District 300 lucks out with timing of bond sale
The credit crisis that has stymied the ability of banks and businesses to conduct routine transactions is now affecting local schools and towns.
The market for municipal bonds, taxpayer-backed loans that are used to build schools and pave roads, has tightened.
But unintentional good timing allowed Community Unit District 300 to get funding for $45 million in renovations at the district's middle schools this year.
The district sold the bonds Sept. 8, just about two weeks before financing for large-scale public construction projects started to freeze.
District 300's bond counsel sold the bonds in September because the district needed the money - but didn't know it would have found a tight market for its bonds if it had waited just a few more days.

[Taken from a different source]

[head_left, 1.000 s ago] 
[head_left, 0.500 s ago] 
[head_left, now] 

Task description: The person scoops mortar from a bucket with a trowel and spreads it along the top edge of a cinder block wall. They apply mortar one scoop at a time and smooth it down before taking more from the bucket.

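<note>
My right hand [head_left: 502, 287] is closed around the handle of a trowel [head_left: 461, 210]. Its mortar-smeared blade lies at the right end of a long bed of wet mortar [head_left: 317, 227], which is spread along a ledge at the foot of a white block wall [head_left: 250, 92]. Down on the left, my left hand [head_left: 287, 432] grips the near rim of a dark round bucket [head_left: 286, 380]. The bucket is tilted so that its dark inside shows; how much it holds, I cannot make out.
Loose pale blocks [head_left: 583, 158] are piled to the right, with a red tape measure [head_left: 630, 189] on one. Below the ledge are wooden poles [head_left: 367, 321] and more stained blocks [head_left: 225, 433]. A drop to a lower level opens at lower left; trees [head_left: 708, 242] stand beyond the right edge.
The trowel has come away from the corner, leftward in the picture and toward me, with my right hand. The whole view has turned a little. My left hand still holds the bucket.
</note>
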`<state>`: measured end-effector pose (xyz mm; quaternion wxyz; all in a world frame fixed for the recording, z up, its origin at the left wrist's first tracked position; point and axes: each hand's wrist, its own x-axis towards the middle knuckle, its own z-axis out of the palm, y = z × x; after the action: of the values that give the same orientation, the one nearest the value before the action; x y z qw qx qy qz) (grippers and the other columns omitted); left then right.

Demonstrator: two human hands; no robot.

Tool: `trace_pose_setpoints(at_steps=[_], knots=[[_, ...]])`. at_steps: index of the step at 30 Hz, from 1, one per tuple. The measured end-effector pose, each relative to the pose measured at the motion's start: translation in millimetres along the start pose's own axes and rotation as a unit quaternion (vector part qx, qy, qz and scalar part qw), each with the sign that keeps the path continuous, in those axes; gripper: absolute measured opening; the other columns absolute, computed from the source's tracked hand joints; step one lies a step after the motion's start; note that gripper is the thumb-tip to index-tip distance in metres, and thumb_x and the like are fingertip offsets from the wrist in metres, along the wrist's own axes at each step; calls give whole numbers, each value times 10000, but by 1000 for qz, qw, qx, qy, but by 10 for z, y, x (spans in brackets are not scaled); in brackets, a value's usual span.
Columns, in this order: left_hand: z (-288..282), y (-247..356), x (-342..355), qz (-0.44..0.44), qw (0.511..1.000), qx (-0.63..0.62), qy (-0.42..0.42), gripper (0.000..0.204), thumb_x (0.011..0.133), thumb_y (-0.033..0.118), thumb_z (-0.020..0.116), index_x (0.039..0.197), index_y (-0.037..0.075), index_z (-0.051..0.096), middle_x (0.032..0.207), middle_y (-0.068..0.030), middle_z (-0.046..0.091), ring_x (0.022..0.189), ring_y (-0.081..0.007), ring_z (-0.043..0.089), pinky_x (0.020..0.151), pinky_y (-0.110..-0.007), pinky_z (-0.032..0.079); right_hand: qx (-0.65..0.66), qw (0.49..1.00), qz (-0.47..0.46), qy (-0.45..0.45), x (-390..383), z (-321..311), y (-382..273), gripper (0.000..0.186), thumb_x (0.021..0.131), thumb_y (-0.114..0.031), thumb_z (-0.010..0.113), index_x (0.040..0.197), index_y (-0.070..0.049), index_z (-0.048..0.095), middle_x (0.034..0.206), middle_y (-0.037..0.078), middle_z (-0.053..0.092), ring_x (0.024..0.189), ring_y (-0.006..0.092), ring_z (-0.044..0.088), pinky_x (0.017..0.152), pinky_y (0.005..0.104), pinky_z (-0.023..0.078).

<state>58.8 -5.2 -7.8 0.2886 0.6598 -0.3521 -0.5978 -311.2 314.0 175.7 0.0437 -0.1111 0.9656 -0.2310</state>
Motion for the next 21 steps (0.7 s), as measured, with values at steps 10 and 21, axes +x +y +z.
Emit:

"We can't sell bonds right now in an effective manner," said Elizabeth Hennessy, the district's financial adviser. "I'd like to say we knew it was coming, but we were just very lucky."
District 300 Chief Financial Officer Cheryl Crates said the district would have been in a tough spot had been unable to get financing because it already had committed to paying contractors.
"We would have had to stop construction," Crates said.
Bond proceeds will pay for ongoing renovations to expand and modernize most of the middle schools across the district.
The timing of the bond sale had another bonus for the district: lower interest rates. Since the Sept. 8 sale, interest rates on municipal bonds have gone up by about half a percentage point, Hennessy said.
That may not sound like much, but it could save taxpayers several million dollars in interest payments over the life of the bonds.
"I suspect they would have paid a lot more stepping into the marketplace today than when they issued their bonds," Harris Bank bond consultant Eric Anderson said.
The district also saved an estimated $3.3 million by obtaining a higher credit rating, Hennessy said. The rating from Standard & Poor's improved in August on the strength of the district's fund balances and long-term planning.
"It is especially important now to have a good credit rating," Anderson said. "The higher your rating, the better your interest rate's going to be."
The improved rating may have helped the district get financing because few investors are buying bonds that carry a higher credit risk, municipal bond experts said.
"If there's a limited amount of capital available, it's only going to be the highest-rated borrowers that are going to get access to that capital," said Jim LeBuhn, senior director of public finance for Fitch Ratings, an agency that assesses credit risk.